ALTA’s Title Insurance and Settlement Company Best Practices details policies and procedures title and settlement companies should follow to protect money and non-public personal information (NPI).

Gregory McDonald, chief executive officer of Cloudstar Corp., said educating all parties involved in the transaction is vital, and keeping wiring instructions on paper is the best solution.

“Title companies should talk to their customers after a deal comes in, and during the process, and let them know that nobody will email changes to wiring instructions,” McDonald said. “This is a human problem that cannot be resolved by technology.

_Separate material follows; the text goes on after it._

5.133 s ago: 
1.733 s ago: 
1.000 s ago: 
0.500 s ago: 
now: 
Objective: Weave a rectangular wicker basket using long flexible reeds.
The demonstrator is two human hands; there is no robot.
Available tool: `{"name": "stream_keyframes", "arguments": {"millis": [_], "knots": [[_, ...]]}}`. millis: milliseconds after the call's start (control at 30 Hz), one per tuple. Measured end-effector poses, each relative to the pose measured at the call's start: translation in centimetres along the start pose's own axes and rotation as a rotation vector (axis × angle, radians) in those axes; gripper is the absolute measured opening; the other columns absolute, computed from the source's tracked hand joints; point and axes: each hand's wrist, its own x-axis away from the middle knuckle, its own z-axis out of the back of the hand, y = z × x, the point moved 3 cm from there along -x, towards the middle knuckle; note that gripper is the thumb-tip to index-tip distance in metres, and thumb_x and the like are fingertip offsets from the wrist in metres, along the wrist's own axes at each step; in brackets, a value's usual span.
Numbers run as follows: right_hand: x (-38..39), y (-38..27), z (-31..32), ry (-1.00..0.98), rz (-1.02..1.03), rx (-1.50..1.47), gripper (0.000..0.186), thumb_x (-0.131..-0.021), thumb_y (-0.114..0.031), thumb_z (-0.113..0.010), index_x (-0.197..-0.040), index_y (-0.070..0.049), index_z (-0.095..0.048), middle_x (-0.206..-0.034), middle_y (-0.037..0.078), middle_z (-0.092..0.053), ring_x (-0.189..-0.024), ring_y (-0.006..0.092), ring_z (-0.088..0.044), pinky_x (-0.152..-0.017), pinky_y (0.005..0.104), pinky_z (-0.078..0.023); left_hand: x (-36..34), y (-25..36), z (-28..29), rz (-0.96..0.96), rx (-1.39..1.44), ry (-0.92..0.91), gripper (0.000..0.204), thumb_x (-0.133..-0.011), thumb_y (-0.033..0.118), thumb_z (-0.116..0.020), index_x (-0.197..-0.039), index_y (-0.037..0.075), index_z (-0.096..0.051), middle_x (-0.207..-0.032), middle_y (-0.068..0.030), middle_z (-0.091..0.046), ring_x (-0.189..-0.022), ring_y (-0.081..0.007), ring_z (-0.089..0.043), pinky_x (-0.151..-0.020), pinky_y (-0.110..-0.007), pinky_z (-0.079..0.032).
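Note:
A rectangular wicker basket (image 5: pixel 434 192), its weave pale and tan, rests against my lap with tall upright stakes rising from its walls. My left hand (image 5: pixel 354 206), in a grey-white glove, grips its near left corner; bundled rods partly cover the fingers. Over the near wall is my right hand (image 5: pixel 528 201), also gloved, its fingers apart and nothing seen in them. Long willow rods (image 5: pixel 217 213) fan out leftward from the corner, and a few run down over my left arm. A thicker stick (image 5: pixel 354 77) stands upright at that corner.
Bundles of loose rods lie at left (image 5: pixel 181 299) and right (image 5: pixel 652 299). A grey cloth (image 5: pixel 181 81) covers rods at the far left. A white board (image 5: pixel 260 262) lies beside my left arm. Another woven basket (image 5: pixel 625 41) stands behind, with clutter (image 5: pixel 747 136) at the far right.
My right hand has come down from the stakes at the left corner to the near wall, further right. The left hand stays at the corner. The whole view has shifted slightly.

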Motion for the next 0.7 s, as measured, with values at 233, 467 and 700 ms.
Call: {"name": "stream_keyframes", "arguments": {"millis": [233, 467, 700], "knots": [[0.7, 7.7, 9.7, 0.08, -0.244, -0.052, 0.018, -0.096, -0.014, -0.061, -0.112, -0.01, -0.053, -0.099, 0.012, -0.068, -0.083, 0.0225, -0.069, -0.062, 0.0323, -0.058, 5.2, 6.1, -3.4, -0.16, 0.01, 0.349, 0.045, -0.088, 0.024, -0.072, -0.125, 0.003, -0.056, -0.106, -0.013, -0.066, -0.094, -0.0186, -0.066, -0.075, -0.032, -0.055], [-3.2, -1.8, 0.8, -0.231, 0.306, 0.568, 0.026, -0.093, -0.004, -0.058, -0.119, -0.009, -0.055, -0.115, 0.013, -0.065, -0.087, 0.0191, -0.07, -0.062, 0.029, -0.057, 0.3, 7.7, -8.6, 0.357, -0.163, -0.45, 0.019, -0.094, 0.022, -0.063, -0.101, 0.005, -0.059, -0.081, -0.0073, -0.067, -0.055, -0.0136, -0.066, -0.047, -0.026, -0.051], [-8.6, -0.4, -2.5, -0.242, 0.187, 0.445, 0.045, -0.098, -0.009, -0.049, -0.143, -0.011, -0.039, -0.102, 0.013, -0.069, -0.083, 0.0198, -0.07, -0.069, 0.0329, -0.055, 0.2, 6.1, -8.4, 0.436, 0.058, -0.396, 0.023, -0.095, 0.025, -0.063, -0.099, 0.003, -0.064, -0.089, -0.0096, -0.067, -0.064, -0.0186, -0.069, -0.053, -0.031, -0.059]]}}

No fancy lock—no matter how high tech—will stop a thief that identifies themselves as a police officer when knocking on your front door.”

Companies should use fraudulent emails as a reminder to update security practices and as a staff training opportunity. Criminal organizations that perpetrate these frauds are continually honing their techniques to exploit unsuspecting victims, which makes constant awareness and education a necessity.

“Data security isn’t just a one-and-done checklist as threats are ever-evolving, so defenses need to be nimble,” said Jack Rattikin III, president and chief executive officer of Texas-based Rattikin Title Company. “My company has yet to lose any money due to wire fraud—knock on wood—but we receive these wire fraud attempts several times a month. Make sure your employees ask questions. There are no stupid questions when it involves money.”